Directed by: #TanmaySrivastava

Written by: #ZachBoynton and #JudiCarreon

Starring: #AlainAzoulay

 

Poster for the 'The Lost Paradise' showing a orange sky against a beachfront.

Truth is stranger than fiction.


The history of the world is vast and bizarre, filled with billions upon billions of memories and moments. Some lost, some immortalised, trivial and exemplary, through war and peace, love and death, the road map of the human species has seemingly seen and heard it all. This is why when I learned through this documentary that the government of the Republic of Nauru, a small island in Oceania decided to invest their economy and bet big on a west end musical production based on the life of Leonardo da Vinci I thought it was a glitch in the matrix. No matter how much we seem to understand about this world, there’s always something else to learn that will absolutely break your brain, though Leonardo the Musical is just a small piece to this vast puzzle.

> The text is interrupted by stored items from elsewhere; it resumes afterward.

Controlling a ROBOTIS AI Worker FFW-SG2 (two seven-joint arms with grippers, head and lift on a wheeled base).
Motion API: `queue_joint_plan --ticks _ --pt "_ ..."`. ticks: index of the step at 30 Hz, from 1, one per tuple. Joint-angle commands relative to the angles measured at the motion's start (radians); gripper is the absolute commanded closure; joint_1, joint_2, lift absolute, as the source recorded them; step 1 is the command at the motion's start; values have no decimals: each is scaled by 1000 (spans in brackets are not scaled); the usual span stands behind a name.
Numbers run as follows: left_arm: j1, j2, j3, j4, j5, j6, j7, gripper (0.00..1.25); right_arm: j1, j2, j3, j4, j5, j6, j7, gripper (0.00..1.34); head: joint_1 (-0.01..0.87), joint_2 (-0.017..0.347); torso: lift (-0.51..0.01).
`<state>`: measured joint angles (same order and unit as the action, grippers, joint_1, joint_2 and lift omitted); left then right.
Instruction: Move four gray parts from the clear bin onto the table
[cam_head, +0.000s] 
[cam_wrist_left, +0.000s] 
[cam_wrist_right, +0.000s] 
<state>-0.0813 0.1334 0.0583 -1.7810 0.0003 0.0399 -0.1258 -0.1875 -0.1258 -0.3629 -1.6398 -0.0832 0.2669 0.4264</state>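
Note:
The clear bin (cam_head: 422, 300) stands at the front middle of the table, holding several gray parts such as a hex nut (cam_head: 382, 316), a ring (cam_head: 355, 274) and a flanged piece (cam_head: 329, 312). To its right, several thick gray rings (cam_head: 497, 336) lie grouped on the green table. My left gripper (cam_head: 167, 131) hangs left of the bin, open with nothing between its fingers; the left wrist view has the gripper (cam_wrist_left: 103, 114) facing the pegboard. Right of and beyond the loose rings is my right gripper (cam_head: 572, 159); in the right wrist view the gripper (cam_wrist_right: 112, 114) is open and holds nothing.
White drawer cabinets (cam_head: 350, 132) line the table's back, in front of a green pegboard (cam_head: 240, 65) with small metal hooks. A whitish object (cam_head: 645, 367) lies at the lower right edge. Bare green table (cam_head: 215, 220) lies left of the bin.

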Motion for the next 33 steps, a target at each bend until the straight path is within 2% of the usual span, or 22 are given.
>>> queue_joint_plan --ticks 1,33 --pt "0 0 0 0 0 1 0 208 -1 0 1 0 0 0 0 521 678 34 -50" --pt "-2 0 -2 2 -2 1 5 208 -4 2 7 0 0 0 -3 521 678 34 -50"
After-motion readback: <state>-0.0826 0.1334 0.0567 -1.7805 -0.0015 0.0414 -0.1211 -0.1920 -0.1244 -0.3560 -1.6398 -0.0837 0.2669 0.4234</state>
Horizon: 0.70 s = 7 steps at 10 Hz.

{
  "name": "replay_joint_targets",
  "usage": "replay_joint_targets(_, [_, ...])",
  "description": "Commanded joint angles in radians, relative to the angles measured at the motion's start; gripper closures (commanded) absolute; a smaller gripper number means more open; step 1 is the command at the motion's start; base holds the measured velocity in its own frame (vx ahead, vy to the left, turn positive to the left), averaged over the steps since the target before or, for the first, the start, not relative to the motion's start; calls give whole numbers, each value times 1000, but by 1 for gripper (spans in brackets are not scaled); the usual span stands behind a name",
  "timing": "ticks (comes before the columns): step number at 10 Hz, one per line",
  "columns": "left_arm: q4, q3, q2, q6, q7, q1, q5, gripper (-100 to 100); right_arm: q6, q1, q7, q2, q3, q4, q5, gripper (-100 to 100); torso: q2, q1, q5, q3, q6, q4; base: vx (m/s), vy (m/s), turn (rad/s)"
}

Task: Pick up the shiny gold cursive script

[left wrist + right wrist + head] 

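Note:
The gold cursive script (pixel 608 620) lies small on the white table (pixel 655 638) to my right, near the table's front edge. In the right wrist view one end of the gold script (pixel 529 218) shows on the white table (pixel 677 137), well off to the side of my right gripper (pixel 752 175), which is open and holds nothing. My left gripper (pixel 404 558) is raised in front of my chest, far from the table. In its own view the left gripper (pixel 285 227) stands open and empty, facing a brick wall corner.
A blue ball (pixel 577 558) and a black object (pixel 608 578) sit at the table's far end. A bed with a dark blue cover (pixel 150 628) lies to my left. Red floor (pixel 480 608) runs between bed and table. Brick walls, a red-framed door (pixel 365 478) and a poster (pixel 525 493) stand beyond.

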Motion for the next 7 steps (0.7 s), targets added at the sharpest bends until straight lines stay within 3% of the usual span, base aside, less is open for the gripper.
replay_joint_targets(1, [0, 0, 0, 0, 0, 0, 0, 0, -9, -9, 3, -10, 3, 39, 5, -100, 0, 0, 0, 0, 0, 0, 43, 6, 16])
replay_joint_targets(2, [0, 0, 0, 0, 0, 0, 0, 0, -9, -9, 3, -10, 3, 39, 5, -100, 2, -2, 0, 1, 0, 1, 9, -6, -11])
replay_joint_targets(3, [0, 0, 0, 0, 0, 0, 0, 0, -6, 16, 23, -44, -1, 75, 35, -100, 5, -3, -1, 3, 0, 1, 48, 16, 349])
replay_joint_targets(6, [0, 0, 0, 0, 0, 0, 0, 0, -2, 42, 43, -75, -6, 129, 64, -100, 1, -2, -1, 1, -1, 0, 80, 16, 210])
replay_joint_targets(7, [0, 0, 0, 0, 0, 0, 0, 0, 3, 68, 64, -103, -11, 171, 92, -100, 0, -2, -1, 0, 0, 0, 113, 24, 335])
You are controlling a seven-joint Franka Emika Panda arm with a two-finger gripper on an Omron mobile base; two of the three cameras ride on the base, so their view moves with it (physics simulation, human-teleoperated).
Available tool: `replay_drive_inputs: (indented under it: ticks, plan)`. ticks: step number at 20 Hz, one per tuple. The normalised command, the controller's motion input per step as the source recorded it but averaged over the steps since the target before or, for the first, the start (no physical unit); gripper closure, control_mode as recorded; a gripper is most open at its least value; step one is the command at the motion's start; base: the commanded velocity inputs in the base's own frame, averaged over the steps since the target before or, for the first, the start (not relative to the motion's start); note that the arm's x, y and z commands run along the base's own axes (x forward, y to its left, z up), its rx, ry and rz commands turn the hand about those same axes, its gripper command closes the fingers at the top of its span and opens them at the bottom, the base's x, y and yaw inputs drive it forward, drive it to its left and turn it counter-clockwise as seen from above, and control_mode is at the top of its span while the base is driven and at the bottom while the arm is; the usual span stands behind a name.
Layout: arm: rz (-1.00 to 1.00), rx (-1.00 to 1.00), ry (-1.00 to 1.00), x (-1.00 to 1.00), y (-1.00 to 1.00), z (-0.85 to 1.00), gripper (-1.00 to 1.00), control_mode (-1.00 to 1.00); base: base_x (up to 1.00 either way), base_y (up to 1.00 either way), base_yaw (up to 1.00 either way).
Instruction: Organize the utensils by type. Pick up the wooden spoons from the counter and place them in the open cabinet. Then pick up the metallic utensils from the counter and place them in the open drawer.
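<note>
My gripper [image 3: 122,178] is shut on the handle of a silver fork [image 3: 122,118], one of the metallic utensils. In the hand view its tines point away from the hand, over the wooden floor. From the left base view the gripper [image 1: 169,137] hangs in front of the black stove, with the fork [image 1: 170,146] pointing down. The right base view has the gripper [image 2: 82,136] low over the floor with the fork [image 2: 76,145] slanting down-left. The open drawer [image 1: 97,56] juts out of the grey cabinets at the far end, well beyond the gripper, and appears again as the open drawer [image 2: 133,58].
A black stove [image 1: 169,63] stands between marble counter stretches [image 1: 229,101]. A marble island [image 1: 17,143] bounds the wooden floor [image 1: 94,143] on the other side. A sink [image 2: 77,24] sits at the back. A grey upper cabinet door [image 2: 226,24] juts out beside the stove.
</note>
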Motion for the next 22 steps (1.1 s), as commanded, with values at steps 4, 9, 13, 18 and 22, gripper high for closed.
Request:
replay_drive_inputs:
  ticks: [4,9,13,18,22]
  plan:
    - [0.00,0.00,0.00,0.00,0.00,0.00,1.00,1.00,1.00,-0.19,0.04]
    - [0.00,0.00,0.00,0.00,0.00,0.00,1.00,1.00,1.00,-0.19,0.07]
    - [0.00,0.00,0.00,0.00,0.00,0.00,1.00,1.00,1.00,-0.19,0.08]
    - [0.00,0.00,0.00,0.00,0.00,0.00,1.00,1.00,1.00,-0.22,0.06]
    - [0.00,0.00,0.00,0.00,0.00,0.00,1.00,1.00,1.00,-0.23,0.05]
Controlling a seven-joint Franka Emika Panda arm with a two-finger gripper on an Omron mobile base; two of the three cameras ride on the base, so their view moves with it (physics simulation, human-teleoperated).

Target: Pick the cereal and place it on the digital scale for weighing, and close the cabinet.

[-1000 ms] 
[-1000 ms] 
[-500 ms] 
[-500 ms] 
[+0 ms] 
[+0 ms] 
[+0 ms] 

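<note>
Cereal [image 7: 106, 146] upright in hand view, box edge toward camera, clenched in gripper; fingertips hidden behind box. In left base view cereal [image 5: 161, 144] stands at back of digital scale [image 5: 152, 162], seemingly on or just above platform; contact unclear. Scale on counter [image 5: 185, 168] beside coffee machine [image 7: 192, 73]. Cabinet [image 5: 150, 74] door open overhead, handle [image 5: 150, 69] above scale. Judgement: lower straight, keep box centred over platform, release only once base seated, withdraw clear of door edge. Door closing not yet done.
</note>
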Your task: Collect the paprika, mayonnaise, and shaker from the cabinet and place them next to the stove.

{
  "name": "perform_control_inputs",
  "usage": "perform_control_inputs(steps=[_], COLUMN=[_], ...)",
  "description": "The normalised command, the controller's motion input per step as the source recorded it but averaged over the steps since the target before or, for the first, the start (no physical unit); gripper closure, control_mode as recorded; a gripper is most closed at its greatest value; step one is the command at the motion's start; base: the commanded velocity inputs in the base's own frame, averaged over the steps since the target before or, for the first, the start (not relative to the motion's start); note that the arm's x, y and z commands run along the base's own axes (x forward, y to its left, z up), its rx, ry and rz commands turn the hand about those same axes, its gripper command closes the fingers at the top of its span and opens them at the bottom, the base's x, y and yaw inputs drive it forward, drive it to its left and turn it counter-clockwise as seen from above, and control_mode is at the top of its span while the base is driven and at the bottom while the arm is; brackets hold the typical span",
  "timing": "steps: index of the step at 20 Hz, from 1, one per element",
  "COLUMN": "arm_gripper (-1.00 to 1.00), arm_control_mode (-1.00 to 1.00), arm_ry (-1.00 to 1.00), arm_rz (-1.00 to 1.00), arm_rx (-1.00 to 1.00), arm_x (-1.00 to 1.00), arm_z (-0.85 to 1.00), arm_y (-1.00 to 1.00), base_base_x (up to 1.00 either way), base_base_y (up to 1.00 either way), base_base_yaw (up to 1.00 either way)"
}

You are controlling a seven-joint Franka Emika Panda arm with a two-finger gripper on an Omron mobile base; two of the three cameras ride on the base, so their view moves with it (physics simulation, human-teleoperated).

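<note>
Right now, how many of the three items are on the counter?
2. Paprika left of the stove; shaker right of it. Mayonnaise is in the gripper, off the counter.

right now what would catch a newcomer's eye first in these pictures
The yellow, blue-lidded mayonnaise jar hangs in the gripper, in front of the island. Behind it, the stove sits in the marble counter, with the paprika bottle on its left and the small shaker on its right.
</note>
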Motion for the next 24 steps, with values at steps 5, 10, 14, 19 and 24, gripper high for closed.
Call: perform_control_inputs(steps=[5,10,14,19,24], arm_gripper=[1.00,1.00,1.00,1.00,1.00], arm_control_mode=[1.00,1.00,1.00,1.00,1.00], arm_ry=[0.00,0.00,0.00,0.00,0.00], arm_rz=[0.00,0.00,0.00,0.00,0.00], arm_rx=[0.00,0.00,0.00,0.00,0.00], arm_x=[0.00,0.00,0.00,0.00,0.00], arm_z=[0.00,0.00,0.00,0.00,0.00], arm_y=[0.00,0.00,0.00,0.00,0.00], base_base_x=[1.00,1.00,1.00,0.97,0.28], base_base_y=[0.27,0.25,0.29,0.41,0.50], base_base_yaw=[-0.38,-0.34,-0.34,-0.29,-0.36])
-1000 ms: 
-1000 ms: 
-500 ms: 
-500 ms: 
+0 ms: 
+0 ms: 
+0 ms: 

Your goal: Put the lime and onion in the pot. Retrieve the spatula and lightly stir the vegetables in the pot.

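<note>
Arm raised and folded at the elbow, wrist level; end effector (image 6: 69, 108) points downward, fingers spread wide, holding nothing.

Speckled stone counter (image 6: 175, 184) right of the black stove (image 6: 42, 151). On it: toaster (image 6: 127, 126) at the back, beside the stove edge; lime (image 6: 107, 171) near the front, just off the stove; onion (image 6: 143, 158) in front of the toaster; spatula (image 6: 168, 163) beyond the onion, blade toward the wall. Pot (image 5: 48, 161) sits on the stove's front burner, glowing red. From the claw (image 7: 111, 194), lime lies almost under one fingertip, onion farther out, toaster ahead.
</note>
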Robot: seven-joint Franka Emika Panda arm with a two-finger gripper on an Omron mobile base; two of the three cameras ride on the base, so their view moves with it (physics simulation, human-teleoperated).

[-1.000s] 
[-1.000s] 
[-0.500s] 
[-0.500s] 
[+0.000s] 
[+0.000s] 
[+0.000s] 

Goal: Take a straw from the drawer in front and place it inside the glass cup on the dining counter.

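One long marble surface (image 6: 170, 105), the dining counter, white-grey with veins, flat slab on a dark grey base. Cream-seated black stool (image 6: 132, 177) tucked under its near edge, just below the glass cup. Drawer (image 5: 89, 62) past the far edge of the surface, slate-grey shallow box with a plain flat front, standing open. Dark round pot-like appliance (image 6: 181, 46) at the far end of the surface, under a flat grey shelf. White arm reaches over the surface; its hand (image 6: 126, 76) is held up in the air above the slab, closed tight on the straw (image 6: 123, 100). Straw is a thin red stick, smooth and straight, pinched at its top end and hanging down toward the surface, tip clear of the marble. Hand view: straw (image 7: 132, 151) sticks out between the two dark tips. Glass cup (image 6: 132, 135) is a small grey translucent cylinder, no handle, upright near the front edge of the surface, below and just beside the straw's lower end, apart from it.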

I knew nothing about the island of Nauru but its story is tragically familiar as The Lost Paradise is an efficient and educational film that charts the downfall of a country. Running at nineteen minutes, director Tanmay Srivastava and writers Zach Boynton and Judi Carreon impressively break down the history of Nauru from its discovery to the modern day. Themes of colonisation, industrialisation, enterprise and corruption encompass the film as Nauru’s rich phosphorus deposits in the early 20th century led to great wealth. This wealth soon ran dry and forced the island’s government to make extreme unethical decisions for survival. Srivastava presents this film as a cautionary tale in the squandering of resources as Nauru today finds itself a husk of what it used to be due to greed and cruelty.


Financial fraud and human rights abuses mar contemporary Nauru’s history in The Lost Paradise, a direct result of those made powerful wanting to hold onto their wealth. The island has been ravaged by this selfishness and is a harrowing example of poverty. The filmmakers present this timeline of events with the same candour as a historian, the professionalism clear in the editing and scripting of the film. While I’m sure there is much more story and detail to tell, The Lost Paradise serves as a compelling summary. The majority of the film is composed of archival footage; newsreels and reports covering everything from phosphorus mining to refugee camp abuses. There are talking-head interviews but they seem to be accompanying the footage so the filmmaker’s presentation is woven together by the narration from Alain Azoulay.


We get glimpses of the state of modern-day Nauru and how its precarious future as the land has become inhospitable and its citizens suffer. It’s bleak but Srivastava and his team layout with clinical prowess how this came to be, The Lost Paradise is a warning to the audience, not a salvation.